> **Work task**
Report each line from the data below that holds the word "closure".

> **Data supplied**
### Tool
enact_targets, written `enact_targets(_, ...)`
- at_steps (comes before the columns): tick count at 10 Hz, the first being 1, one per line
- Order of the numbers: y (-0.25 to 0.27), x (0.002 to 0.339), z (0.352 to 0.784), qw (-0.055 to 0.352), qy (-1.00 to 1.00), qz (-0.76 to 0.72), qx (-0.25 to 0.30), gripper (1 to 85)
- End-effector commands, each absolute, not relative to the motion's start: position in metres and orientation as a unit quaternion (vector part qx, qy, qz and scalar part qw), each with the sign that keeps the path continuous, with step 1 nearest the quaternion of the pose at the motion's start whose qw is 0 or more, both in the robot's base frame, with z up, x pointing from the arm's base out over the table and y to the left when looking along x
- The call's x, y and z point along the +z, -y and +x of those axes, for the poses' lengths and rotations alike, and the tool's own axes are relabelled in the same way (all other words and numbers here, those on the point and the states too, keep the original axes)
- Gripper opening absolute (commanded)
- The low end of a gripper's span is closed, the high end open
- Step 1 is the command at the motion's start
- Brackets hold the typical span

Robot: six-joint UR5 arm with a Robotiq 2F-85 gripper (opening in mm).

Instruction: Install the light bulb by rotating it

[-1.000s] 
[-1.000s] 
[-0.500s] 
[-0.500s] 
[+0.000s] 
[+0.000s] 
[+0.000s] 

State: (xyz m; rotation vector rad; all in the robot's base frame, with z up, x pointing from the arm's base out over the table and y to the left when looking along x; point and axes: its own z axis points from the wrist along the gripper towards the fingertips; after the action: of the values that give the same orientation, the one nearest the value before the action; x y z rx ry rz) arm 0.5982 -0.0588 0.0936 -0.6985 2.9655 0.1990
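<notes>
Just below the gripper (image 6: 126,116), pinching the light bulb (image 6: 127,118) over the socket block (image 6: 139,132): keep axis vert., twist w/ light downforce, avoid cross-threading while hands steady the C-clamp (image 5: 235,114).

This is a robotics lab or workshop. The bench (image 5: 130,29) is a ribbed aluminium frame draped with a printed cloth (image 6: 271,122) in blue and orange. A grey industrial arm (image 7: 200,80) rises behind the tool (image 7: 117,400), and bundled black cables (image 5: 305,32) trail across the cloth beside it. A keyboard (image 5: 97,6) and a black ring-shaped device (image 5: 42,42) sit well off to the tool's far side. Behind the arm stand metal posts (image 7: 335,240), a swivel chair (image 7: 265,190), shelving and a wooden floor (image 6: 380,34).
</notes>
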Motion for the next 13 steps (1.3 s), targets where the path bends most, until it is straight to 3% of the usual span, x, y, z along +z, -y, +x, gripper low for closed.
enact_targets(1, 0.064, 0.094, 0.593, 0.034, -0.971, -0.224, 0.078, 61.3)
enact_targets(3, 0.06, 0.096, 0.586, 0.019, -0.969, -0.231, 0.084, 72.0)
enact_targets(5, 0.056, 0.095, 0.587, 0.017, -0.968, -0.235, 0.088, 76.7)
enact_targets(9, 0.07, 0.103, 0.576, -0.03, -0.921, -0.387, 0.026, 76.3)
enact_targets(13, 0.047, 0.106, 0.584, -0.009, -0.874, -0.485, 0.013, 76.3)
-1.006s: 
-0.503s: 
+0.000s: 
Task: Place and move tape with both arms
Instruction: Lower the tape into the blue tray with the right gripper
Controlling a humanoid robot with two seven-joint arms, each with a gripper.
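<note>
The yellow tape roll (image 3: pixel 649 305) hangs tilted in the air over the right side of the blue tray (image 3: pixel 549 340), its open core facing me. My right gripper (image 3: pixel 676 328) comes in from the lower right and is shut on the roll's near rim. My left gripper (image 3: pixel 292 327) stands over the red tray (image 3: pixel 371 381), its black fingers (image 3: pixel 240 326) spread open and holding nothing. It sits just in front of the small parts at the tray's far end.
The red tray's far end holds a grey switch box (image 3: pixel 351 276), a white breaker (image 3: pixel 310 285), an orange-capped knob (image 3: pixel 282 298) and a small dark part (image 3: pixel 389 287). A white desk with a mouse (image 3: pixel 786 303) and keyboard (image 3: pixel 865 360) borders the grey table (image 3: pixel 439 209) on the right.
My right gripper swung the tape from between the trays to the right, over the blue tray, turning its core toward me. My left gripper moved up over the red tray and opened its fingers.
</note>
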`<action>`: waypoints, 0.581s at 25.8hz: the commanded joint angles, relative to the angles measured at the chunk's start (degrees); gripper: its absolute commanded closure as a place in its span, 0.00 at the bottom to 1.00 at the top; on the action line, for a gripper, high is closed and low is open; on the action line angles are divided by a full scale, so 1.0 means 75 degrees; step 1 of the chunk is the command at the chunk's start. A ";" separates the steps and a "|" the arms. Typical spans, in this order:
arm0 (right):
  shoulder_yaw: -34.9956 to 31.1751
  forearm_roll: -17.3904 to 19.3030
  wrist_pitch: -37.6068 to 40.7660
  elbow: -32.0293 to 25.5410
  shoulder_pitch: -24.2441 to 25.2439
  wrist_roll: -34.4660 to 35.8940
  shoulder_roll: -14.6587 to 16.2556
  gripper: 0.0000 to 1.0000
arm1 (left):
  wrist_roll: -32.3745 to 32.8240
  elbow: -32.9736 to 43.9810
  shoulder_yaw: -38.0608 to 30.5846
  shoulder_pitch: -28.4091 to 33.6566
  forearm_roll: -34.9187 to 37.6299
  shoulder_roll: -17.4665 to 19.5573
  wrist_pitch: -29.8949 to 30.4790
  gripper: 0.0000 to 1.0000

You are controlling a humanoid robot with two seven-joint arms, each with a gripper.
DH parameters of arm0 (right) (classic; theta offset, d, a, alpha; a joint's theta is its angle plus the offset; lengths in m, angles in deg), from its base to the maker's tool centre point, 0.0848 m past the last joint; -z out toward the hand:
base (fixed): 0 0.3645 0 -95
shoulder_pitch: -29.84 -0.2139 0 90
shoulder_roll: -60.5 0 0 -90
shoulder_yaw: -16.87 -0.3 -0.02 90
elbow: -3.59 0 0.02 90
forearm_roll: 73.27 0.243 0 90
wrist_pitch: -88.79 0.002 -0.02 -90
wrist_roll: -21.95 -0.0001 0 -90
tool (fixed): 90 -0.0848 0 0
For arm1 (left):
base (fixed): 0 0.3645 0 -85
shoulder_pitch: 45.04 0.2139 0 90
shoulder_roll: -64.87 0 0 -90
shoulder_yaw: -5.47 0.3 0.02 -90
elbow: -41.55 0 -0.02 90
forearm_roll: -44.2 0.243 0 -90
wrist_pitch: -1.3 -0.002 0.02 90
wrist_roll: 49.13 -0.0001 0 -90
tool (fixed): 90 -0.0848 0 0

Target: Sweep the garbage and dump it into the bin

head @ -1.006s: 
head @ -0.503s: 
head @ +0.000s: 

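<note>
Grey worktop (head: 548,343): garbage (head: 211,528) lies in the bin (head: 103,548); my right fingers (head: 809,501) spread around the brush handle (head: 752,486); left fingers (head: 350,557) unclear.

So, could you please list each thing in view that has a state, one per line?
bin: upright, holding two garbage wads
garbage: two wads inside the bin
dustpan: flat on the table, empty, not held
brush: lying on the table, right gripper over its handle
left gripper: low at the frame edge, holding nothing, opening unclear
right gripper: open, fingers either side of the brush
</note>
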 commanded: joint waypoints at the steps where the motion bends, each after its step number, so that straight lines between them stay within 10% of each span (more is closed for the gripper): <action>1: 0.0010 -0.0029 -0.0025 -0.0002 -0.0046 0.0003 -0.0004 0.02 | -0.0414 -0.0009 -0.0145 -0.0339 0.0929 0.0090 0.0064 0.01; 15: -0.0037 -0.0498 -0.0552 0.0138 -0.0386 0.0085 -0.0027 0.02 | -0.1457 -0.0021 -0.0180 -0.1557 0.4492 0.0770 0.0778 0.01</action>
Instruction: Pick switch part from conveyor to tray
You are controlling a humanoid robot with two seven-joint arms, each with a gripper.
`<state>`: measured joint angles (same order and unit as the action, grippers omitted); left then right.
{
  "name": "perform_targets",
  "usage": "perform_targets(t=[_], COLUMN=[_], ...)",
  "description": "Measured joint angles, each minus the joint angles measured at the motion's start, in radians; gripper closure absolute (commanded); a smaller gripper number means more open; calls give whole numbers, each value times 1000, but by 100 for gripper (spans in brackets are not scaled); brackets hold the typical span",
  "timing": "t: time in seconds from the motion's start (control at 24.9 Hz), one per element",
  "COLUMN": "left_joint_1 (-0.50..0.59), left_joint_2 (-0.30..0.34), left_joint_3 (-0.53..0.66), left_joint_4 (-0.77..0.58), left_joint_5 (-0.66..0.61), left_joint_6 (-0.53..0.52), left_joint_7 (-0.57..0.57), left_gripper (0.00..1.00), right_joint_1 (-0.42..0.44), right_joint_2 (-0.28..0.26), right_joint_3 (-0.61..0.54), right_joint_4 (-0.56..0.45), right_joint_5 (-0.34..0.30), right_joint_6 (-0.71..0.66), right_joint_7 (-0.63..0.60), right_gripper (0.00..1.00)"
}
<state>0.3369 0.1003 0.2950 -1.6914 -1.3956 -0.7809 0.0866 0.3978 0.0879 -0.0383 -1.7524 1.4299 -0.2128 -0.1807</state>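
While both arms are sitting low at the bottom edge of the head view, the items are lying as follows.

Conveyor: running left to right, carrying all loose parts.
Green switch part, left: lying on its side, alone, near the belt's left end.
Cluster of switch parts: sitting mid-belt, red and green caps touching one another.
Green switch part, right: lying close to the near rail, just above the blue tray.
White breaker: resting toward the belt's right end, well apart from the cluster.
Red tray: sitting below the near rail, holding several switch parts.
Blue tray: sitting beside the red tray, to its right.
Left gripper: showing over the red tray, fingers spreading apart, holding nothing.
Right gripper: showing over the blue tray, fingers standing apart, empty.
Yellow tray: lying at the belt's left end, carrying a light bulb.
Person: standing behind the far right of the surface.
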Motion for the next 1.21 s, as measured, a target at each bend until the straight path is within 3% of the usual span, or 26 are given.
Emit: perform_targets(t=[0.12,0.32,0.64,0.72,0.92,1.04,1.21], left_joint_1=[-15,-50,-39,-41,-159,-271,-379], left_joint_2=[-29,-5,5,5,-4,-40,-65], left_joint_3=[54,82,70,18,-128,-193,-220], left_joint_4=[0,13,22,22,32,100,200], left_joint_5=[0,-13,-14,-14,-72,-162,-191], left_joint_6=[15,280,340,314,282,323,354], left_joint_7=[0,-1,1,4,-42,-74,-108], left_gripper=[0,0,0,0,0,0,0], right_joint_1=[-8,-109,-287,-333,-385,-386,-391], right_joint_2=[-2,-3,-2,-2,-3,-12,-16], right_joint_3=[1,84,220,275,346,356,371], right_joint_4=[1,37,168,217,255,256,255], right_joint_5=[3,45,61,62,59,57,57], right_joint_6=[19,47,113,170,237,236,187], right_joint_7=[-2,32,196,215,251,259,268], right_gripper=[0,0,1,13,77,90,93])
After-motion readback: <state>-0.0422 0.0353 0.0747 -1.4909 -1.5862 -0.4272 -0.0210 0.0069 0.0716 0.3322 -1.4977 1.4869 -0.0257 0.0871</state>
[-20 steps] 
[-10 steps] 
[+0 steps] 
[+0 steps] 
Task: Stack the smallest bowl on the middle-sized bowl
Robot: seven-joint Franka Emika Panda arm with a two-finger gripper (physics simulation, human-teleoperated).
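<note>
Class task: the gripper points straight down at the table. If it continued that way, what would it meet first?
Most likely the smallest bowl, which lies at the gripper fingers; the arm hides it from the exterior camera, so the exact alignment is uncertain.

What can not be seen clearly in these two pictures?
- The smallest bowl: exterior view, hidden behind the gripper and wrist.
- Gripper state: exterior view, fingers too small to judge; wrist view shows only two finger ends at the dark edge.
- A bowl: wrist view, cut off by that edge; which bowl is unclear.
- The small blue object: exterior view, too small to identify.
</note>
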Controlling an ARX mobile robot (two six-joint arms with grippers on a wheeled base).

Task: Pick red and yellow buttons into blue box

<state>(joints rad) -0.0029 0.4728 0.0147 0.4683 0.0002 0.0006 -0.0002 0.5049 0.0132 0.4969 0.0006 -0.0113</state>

> **Task result**
`<action>`: waypoints, 0.581s at 25.8hz: the commanded joint angles, relative to the angles measured at the chunk's start (degrees); gripper: its absolute commanded closure as a place in its span, 0.00 at the bottom to 1.00 at the top; on the action line, for a gripper, high is closed and low is open; on the action line angles are divided by a full scale, so 1.0 means 75 degrees; step 1 of the chunk is the command at the chunk's start. A ";" separates the steps and a "|" the arms. Typical spans, in this order:
  "description": "Measured joint angles, each minus the joint angles measured at the motion's start, in radians; gripper closure absolute (commanded); a smaller gripper number means more open; calls give whole numbers, each value times 1000, but by 100 for gripper (spans in brackets are not scaled); brackets hold the typical span",

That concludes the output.